_TASK STATEMENT_.
Print the listing below from its opening line through the line holding "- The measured", both ends included.
+++ GIVEN MATERIAL +++
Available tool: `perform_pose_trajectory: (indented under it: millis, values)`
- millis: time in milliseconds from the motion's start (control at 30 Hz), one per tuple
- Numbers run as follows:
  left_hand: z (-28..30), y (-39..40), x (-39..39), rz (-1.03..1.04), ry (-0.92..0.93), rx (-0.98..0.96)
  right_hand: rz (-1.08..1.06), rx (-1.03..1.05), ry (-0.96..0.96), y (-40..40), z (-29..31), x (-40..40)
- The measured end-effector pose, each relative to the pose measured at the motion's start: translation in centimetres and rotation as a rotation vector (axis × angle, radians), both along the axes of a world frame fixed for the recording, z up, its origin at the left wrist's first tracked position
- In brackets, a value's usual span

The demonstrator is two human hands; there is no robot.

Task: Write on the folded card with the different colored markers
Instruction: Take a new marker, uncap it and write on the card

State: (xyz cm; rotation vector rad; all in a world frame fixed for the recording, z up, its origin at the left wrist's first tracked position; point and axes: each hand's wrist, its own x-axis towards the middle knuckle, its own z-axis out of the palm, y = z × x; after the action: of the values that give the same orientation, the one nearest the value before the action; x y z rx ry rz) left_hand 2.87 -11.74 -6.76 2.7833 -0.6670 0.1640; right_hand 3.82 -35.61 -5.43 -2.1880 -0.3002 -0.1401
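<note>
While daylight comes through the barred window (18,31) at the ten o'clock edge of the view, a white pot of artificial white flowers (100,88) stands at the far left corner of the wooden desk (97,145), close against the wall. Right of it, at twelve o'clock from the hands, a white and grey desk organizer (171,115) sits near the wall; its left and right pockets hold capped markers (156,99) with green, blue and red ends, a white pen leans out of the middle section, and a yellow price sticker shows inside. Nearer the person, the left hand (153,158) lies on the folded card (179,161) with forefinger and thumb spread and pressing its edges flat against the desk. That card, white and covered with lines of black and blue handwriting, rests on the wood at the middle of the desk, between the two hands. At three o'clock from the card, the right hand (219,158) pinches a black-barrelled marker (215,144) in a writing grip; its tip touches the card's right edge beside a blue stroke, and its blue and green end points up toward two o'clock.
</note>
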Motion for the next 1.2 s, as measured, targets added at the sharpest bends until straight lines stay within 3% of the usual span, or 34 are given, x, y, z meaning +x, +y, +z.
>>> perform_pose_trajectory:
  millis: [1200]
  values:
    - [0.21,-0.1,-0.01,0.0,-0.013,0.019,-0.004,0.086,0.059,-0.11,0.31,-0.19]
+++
_SOLUTION_.
Available tool: `perform_pose_trajectory: (indented under it: millis, values)`
- millis: time in milliseconds from the motion's start (control at 30 Hz), one per tuple
- Numbers run as follows:
  left_hand: z (-28..30), y (-39..40), x (-39..39), rz (-1.03..1.04), ry (-0.92..0.93), rx (-0.98..0.96)
  right_hand: rz (-1.08..1.06), rx (-1.03..1.05), ry (-0.96..0.96), y (-40..40), z (-29..31), x (-40..40)
- The measured end-effector pose, each relative to the pose measured at the motion's start: translation in centimetres and rotation as a rotation vector (axis × angle, radians), both along the axes of a world frame fixed for the recording, z up, its origin at the left wrist's first tracked position

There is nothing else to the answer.